How about my mom and my sisters? How about the lovely people that help me every day here, my good friends who I get to train with and play with and work with? Alisa and Neil and Cindy and Stacey and Megan and Georgie and Katie and Schanzy and Andy and Kurt? How about my mentors and friends Weems and Squatty? Am I saying thank you? Am I listening to them and asking about their lives? Am I hearing what is going on outside of my own sphere?
How about the people in Bozeman who I love? Jill and Angela and Shannon and Chris? Am I checking in with them?
Lets check back in on the kids and my schedule and obligations, then start again; my friends and family that live far away from me, Sue and Emily, Scotty and Selko... everyone is busy, but I love to say hello, I'm thinking of you...
And now we have to think about writing, how about some articles, some posts, some future. To have projects in the future, you have to put your toes in the water consistently in the present... I'm trying to get better at slow and steady work, rather than heaps in one go.
But what I've realized is that we all balance this much work. We all want to love and care for the people in our lives, we all want to do an excellent job at our job.

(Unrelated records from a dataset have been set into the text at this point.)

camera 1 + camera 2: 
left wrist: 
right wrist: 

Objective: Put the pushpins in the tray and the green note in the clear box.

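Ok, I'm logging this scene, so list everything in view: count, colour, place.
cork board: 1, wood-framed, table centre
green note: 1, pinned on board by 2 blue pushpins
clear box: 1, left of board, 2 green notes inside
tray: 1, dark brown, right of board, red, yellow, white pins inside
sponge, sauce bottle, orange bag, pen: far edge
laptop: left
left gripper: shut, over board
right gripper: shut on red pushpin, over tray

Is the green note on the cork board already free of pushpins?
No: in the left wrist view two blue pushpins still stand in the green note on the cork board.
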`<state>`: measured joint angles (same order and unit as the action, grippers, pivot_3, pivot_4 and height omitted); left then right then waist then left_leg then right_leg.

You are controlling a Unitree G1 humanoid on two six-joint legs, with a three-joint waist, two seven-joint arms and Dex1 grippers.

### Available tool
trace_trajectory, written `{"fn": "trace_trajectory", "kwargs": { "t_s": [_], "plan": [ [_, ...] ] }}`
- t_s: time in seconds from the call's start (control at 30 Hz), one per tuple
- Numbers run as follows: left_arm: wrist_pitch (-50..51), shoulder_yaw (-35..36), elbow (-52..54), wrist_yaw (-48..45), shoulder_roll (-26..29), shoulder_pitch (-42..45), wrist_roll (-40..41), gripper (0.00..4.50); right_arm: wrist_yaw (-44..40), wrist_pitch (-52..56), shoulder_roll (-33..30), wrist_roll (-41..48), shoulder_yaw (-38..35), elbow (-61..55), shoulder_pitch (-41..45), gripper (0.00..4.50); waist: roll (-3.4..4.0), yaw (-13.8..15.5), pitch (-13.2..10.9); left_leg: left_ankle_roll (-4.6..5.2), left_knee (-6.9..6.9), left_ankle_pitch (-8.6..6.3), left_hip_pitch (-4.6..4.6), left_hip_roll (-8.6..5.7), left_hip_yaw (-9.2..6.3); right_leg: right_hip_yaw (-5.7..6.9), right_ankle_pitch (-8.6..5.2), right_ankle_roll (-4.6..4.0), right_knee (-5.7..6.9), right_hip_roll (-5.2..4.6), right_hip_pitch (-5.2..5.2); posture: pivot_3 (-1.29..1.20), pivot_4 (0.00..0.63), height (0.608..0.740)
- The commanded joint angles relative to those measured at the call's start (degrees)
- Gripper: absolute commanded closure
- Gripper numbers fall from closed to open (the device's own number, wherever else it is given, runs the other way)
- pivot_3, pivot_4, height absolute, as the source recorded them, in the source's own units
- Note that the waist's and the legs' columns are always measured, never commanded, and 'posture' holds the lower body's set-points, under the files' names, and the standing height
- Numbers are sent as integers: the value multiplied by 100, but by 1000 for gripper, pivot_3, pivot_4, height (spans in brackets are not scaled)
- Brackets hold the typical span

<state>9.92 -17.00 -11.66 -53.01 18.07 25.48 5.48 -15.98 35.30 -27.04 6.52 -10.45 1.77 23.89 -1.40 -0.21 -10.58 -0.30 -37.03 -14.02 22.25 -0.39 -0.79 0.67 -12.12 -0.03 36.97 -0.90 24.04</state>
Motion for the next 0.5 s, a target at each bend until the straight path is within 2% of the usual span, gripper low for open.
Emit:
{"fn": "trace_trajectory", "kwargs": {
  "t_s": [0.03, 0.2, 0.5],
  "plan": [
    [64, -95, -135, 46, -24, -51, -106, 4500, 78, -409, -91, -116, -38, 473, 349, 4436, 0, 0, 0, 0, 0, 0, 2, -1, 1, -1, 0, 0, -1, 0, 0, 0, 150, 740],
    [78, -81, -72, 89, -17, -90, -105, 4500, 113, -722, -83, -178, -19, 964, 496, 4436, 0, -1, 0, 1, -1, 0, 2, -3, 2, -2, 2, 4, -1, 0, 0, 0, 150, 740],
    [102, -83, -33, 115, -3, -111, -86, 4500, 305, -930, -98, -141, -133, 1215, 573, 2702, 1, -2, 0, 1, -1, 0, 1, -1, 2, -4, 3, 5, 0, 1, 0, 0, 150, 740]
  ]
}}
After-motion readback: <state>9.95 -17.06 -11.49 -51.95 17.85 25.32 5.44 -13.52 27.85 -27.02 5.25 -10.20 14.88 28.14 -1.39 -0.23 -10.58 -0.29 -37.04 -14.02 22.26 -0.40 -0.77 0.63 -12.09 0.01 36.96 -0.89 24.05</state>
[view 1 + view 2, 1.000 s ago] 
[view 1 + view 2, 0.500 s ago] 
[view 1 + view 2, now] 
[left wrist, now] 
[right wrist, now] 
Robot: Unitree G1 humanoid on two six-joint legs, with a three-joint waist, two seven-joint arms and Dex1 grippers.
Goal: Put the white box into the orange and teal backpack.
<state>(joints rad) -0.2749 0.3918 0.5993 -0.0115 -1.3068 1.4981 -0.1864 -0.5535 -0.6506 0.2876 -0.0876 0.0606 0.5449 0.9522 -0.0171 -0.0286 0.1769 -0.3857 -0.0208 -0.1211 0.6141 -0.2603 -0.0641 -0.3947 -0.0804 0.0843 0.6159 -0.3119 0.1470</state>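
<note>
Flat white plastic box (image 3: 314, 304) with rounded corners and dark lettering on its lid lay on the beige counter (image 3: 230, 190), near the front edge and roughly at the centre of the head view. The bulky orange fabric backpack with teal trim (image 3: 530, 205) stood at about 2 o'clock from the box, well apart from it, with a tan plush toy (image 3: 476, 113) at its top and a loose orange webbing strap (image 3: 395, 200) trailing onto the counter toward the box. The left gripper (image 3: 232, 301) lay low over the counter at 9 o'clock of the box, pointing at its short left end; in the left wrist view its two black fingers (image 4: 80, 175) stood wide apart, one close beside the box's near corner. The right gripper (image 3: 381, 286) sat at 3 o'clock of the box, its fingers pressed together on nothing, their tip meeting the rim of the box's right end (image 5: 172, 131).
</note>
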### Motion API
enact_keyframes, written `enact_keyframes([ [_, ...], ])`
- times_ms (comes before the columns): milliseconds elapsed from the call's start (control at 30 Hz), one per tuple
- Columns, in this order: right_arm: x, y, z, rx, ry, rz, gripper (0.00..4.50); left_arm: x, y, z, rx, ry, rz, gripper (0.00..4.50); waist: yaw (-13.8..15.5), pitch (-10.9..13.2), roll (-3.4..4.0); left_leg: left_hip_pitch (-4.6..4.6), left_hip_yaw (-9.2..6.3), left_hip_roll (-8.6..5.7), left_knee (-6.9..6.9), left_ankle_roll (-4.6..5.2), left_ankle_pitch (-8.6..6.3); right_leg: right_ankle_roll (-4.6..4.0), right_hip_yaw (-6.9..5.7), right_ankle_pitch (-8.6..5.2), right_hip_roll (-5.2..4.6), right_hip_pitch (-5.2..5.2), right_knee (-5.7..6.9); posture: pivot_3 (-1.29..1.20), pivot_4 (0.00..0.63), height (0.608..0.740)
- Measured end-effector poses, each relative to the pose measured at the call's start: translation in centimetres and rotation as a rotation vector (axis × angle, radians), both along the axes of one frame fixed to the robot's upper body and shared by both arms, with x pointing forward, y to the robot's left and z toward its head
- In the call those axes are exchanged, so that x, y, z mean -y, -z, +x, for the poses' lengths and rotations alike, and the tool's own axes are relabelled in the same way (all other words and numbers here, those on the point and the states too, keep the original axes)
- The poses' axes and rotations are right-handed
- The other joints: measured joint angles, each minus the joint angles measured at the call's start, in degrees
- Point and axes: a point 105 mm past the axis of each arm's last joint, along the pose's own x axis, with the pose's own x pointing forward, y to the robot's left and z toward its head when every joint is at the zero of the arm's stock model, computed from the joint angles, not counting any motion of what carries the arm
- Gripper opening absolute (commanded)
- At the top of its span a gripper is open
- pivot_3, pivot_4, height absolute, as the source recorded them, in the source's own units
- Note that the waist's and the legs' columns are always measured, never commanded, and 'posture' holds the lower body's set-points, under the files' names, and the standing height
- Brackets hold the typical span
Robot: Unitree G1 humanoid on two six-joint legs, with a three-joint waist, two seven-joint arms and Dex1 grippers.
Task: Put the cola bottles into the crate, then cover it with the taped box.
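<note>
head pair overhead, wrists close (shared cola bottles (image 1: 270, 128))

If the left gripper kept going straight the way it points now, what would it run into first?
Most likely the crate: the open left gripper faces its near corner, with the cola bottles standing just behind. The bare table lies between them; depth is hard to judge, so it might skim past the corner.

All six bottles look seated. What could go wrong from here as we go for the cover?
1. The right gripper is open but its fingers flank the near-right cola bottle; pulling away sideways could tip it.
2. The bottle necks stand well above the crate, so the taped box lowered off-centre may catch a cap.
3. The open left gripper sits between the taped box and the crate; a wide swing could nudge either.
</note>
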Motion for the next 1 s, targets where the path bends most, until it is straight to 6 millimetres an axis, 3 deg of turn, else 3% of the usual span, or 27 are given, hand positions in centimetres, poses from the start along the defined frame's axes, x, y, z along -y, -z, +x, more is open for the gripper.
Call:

Today, I came to Ink to do all these things and get some work done. I sat down with my computer, intent on answering all the emails, and climbing back on top of my work load after Mikes lovely visit (during which I did no work, because this was his time, and Ethan's time... Family time.)
I sat down with my computer across from a man who had a music notebook out. He had handwritten notes all over his handwritten music. I had a choice. I could put my head down, or I could be open to the fact that this person might be someone I might connect with. What could I give to him? What did he need in his day? What would he give to me?
"Are you a composer?" I asked him. And he was. And we fell into easy conversation about music, and life and art. I told him about my dad, who was an opera singer, and we talked about Enrique Caruso, and suddenly we were talking about the Norton Simon museum, Rodan, John Singer Sargent, the Getty, Eli Broad's private art collection, Mike's love of bluegrass, antique instruments...
I started work about 45 minutes later than I'd planned. In the meantime, I'd connected to a man who connected me to my dad, my mom, my history in art and music, my boyfriend and his children, their love of music, excitement for the summer, and filled me again with a love of the creative. He inspired me.
This, perhaps, is a long winded way to say that although there is a lot to do in life, I feel like I do it all better when I keep my intent toward integrity, check in often, use my paddle to navigate, but allow for fluidity, because, I suppose, you never really know who is going to float by and experience you might gain, just by saying good morning, even when you are busy.
Thanks for your patience while I've been gone... I've missed you!